Experts urge land banking as hedge against naira devaluation

Principal Partner, Ubosi Eleh and Company, Chudi Ubosi(left); Group Managing Director, Meristem Securities Limited, Oluwole Abegunde; Financial Analyst at Meristem Securities Limited, Olukemi Akinde, Associate Partner, Ubosi Eleh and Company, Olusayo Fawole and Partner, Ubosi Eleh and Company, Emeka Eleh at a Business Forum organised by Ubosi Eleh and Company in Lagos.

Following a downturn in economic activities, especially the real estate market, experts have called on investors to adopt land banking as a hedge against depreciation of the naira.

The experts, who spoke last week at a Business Forum organised by Ubosi Eleh and Company on the “Current Economic Realities and its Impact on Nigerian Real Estate Market” in Lagos, said, opportunities still exist in trade-related real estate projects, Real Estate Investment Trusts (REITS) and house flipping among others.

One of such opportunities include buying and remodeling of outdated houses in budding neighbourhoods that are attractive to the middle income class.
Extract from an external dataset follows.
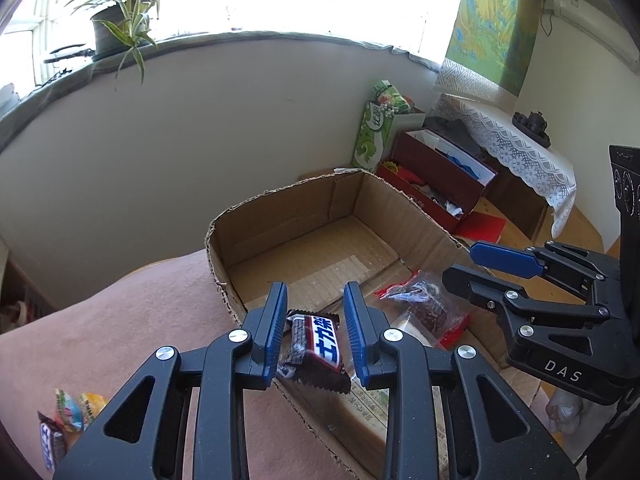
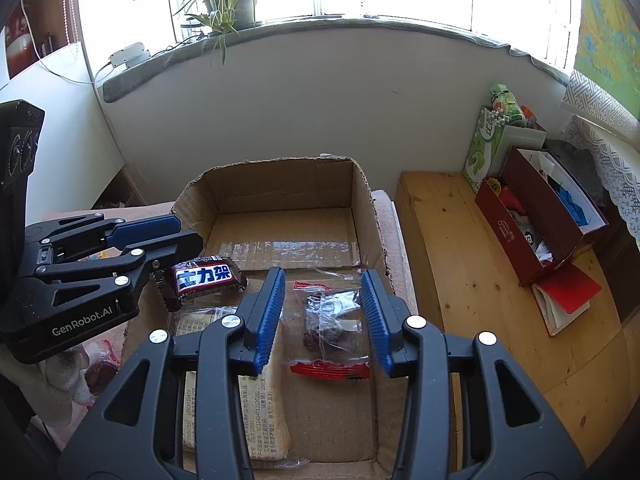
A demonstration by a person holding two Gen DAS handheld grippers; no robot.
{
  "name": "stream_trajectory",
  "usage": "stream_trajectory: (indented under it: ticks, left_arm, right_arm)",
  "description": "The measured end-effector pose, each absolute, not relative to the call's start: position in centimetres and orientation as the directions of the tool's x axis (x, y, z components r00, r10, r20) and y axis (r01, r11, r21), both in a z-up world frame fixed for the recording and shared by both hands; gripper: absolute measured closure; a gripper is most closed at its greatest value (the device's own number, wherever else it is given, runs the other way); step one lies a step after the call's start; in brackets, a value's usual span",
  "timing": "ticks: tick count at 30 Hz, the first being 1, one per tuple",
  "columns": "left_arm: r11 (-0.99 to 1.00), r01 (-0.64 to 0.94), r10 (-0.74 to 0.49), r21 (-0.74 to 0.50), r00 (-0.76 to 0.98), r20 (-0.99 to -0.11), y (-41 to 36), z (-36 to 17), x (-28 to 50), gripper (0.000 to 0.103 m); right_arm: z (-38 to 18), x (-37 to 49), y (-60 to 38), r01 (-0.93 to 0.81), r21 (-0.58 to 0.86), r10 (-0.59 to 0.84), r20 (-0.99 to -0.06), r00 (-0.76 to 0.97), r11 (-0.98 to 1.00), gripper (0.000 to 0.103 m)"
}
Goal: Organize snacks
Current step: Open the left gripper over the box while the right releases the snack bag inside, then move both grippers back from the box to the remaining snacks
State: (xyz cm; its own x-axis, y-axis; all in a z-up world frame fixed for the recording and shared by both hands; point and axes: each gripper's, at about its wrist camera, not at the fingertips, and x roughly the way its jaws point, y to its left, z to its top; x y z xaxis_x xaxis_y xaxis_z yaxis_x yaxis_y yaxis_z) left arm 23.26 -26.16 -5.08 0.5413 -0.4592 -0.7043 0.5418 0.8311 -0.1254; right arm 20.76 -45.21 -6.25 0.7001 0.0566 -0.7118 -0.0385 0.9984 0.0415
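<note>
An open cardboard box (image 1: 280,194) (image 2: 280,162) stands on a pink cloth. My left gripper (image 1: 316,292) (image 2: 190,234) is shut on a brown chocolate bar (image 1: 316,350) (image 2: 205,277), which hangs tilted over the box's near left wall. My right gripper (image 2: 323,276) (image 1: 460,262) hovers open over the box. Below it a clear and red snack packet (image 2: 332,332) (image 1: 424,308) lies on the box floor, seen between the pads but not pressed by them. A flat bread pack (image 2: 256,420) lies along the box's left side.
Loose wrapped snacks (image 1: 68,416) sit on the pink cloth (image 1: 140,340) left of the box. A wooden bench (image 2: 460,280) lies to the right, with red boxes (image 2: 536,220) and a green carton (image 2: 480,148) behind it. A wall and a window sill with a plant (image 2: 228,4) are ahead.
</note>
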Motion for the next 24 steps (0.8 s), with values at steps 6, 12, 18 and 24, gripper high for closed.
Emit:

The lead speaker and Group Managing Director, Meristem Securities Limited, Mr. Oluwole Abegunde, advised investors to explore opportunities in the outskirts that has proximity to Lagos, such as Epe, Ogun border towns, where average land prices could increase by 61 per cent.

Also, the Financial Analyst, Meristem Securities Limited, Oluwakemi Akinde, said residential real estate in locations that afford greater flexibility in rent review could also prove attractive.

According to Abegunde, the economy registered 10 quarters of growth in a row in Q2: 2023, but a subdued pace of 2.51per cent; in 2023, real estate Gross Domestic Product (GDP) has been underperforming the overall economy, discretionary nature of real estate makes the associated spending highly postponable in tough times.

The services sector, recorded 58 per cent of economic activity, and has been the key driver of growth, while trade, about a third of services, has registered 6 per cent post-pandemic average growth, dwarfing the 3 per cent nine-year pre-pandemic average. He said: “Notwithstanding, the pace of expansion, trade is weakening.

“There is weak consumer and business spending due to pressured real incomes, mounting business operating costs, elevated uncertainty, and tighter financing conditions, while worsening flooding impact on agriculture. “Industries have been a drag with mining and quarry, which is 99 per cent of industries, declining for 13 consecutive quarters,” he said.

Abegunde traced the drivers of inflation to PMS subsidy removal, exchange rate liberalisation, insecurity challenges, and rising food cost (excessive flooding in south, rainfall deficit in the North). He said higher inflation has caused real income to be under intense pressure as nominal wage growth lags general price increases and shifting consumer preferences in favour of non-discretionary spending.

He stated that dollar denominated bond issuance, foreign investment inflows, and oil sales are breather from anticipated foreign exchange liquidity. “However, they are temporary fixes and are unsustainable, leading to a weak anchor for the naira, and fueling speculations of further depreciation, as well as higher FX revaluation losses for companies with Foreign Currency (FCY)- denominated loans.

“Interest rates have rapidly repriced upwards to reflect monetary policy tightening. Yields on Treasury Bills drastically jumped from average of 6.7 per cent (Oct 27) to 10.3 per cent (Oct 30, 2023), as CBN sought to aggressively attract foreign portfolio investment (FPI) via issuance of open market operation (OMO) bills at 17.5 per cent yield,” he said.

With higher yields going into the year-end, he predicted higher cost of capital for new projects – narrower project pipelines; tighter financing conditions as banks reprice loans; unfavorable environment for new corporate debt issuance and treasury fixed income instruments becoming more attractive than most other asset classes.

Abegunde said the impact on real estate include tighter financing conditions, which will worsen financing for new real estate projects and depresses returns on highly-levered on-going projects, pricing flexibility – rent review that will not adequately compensate for spiraling inflation.

“There will be an upsurge in building materials inflation, which will be positive for merchants, negative for real estate project return on investments, as well as naira depreciation leading to higher construction costs via more expensive imported components.

“Rising cost of operation is triggering hybrid work culture making the low vacancy in commercial real estate to persist, depressed hospitality sector due to rising construction cost, increased operating expenses, and lower profitability, as well as mixed impacts of migration, weak consumer spending power, favourable mortgage policies/regulation, which would leave residential real estate performance on the sidelines,” he added.